そんな疑問に対して『フリーという生き方』はほんの少しだけ答えをくれるような気がする。「ほんの少しだけ答えをくれるような気がする」と書いたのには理由がある。

まずこの本は岸川真さんというフリーランスの人が、経験と失敗を包み隠さず、すべてをさらけ出して書いている。言えば、自分にとってかっこ悪い部分もすべて書いている。本の中で、自分がちょーしこいて、究極の失敗をしてるような事までぜーんぶ書いてある。もっと言えば、岸川さん自身が本の中で成長していて、自分自身が偉そうにモノを言う立場ではないという事まで分かってる気がするのだ。

これが、自分の成功例ばかり書いている本だと「そんなのはどうでもいい!」となるし、失敗した事に絶望するような事を書いていると、はらわた煮えくり返って、バカやろー!と本をぶん投げているところであるが、『フリーという生き方』は「オレはフリーランスで人間と関わりながらなんとか生きてる。フリーは死ぬほど辛いけど、いいところもあるぜ」と投げかけるように言ってる気がしてならないのだ。だからちゃんとした答えはないけど、少なくても、こういうのもあるという意味で、すごくタメになる。

編集者をしてるだけあって、自分自身を俯瞰するのがとにかくすごい。そして、教科書のようなものではなく。やっぱり楽しく読めるようになってる。石田衣良は「本の中だったら人の人生を生きなおせる」と言ってたが、まさに「フリーという生き方」は会社をクビになってフリーランスで生きてく事を決意した岸川真さんの人生を生きなおす本だ。

共感する部分が多々あり、「自己投資はブーメラン」と題したところでは思わず泣きそうになってしまった。私も本と映画と音楽に金をかけているからで、それでバカにされた事は幾度となくあるが、もう服になんて金かけないぞ!勝手に蔑めバカやろう!

そして、やはり人は1人じゃ生きていけないんすね。人とかかわりあう事がいかに重要かという事を改めて思い知らされる。この場合、教えられるのではなくて、思い知らされる事が重要なのだが。とにかく岸川さんが人との出会いに感謝する度に、泣いてしまうぼくが居た。同じ感動を岸川さんも味わってたと思うが。

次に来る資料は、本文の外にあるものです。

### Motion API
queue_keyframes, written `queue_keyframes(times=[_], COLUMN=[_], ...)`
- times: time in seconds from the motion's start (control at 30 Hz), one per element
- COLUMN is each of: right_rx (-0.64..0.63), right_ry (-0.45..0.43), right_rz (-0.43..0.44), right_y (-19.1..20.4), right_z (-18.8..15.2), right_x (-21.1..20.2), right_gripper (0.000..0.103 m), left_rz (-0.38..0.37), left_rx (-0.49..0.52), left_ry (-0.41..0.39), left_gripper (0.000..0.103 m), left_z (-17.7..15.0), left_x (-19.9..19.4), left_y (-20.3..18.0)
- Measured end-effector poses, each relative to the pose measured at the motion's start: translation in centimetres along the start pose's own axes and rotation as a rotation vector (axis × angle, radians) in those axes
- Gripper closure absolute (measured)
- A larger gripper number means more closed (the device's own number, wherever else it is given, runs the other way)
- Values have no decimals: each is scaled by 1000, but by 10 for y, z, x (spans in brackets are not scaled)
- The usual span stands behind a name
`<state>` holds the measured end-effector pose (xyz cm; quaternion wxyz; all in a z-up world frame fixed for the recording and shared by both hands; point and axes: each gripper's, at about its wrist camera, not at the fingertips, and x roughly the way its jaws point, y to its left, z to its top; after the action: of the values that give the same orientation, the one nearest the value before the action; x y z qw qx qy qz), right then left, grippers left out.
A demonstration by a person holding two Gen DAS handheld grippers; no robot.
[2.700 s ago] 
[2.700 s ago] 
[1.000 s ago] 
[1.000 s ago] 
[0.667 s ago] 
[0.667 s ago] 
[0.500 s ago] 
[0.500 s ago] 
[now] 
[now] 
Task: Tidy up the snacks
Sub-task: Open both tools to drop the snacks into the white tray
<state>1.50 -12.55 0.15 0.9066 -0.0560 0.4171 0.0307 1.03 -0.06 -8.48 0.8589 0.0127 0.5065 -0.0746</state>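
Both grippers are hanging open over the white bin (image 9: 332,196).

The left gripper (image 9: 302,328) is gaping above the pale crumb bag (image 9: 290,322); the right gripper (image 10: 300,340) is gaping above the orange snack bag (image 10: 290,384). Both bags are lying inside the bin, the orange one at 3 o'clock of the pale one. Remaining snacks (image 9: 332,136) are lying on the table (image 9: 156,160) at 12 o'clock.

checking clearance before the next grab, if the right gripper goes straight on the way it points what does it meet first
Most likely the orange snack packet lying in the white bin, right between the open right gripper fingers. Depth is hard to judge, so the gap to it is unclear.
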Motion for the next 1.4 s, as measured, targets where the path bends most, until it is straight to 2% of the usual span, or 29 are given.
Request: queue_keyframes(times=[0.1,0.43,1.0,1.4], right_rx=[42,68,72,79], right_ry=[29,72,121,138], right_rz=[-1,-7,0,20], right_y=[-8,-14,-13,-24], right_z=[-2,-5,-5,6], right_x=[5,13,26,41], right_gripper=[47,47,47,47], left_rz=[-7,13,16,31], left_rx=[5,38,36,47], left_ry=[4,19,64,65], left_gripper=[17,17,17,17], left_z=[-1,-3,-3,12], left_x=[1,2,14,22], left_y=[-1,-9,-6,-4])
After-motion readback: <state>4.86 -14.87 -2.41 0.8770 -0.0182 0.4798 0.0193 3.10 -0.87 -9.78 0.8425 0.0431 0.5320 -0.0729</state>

それにしても『フリーという生き方』という本はおもしろい。3年は続くと言われてた売り手市場があっと言う間に買い手市場になり、リストラと内定取り消しが増え始めた今だからこそバイブルになり得るし、将来の不安や「これから先何したらいいだろう?」と思ってる若者に「まぁ、偉そうにモノを言う立場じゃないけど、こう生き方もあるぜ」と背中を押してくれてるような本である(岸川さん自身がどう思ってるかは分からないが)

さらにこの後に暴れ回るようなグルーヴ感を持つ『蒸発父さん』を書くわけだから、おもしろいなぁと思うが、ええい!こんな文を読んでるヒマがあったら、本屋に行け!と強く言いたい。『フリーという生き方』はこれからの時代に生きるための柔らかい指南書なのだ。

そして、この本を読んだうえで、改めて、その友人に言いたい。「あんた、最高にかっこいいぜ。」そして岸川さん。かっこ悪い部分も含めて、あんたも最高にかっこいいぜ。